In many ways, the failure to secure an independent Police Authority relates to the politicisation of Scottish policing in the post-reform era. Criticism of Police Scotland or the Authority is frequently viewed by extension as criticism of the Scottish Government. The visibility (and newsworthiness) of the single force has also brought reputational considerations to the fore. In these circumstances, it is perhaps unsurprising that the civil service has sought to protect the police service (and itself) from reputational damage – although it is worth noting that these control measures have largely failed to halt the continual volley of complaints.
This unresolved tension between protecting government on the one hand, and asserting the critical role of the Authority on the other, raises questions as to where Hogg’s loyalties will lie. Only two steps away from the role of Permanent Secretary, the seniority of Hogg’s current position in the Scottish Government should not be underestimated. Recall also that the position is a secondment and that he will likely return to the Scottish Government twelve months down the line. Will Hogg answer to the Chair, or will his first and perhaps intuitive loyalties lie with government, with the attendant risk of undermining the Chair? How will this potential conflict of interest be managed, or will it remain largely unspoken? The existing rules on secondments appear to be silent on this issue.

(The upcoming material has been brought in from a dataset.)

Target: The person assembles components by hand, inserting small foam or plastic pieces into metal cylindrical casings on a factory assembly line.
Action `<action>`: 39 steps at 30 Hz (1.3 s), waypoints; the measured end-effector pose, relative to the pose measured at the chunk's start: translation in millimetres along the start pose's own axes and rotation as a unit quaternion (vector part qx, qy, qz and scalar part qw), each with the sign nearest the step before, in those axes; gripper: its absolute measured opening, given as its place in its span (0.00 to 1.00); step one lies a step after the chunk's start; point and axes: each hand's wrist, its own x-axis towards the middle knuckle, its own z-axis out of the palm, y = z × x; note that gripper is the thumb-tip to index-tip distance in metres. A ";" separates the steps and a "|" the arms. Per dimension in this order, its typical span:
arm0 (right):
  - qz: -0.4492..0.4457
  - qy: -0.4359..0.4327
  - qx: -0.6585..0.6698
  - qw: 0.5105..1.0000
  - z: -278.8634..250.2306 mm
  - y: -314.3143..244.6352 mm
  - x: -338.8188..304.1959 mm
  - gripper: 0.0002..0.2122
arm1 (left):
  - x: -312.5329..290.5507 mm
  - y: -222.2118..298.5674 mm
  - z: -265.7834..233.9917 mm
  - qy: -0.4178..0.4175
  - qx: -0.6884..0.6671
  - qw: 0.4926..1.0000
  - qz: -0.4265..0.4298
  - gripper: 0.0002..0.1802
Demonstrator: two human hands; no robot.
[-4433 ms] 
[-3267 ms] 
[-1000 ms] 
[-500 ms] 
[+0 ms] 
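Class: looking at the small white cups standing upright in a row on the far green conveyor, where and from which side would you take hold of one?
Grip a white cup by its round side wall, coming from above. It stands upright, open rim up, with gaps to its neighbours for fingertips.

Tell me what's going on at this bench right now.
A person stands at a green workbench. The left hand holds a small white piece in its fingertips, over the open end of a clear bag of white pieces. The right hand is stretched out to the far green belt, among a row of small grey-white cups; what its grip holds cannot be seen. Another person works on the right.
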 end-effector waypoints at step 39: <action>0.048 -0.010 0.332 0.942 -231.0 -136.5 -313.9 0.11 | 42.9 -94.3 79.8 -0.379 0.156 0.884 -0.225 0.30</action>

The same point runs the other way. With a senior civil servant at the SPA tiller, the willingness of the Scottish Government to openly hold the Authority to account for the delivery of effective policing, for instance to level criticism at, or acknowledge weaknesses may be dented.
It is also worth noting that these observations extend to other senior SPA officials. As well as Hogg, the Authority has two further Scottish Government secondments in roles within or close to the Senior Management Group. One such appointment has been in position since the Authority’s inception, despite guidance that secondments should be up to a maximum period of two years. As a not insignificant aside, we also understand that VAT is paid on Scottish Government secondments (as services supplied outwith the SPA or Police Scotland). With warnings of a £200 million funding gap by 2020-21, the use of long-term Scottish Government secondments by the Authority also raises questions of cost-effectiveness.
To reiterate, our concerns in no way reflect the abilities, experience or skills of Hogg, or other Scottish Government secondees. The issue is the independence of the SPA and the fact that the water between police and government now looks even muddier. To borrow from the Review of Governance in Policing, ‘a key raison d’être of establishing the SPA was to provide an arms-length body to hold the Chief Constable to account, whilst providing clear separation between politics and policing’. Put simply, we think that it is difficult to reconcile the ongoing presence of civil servants in senior SPA roles with this ambition.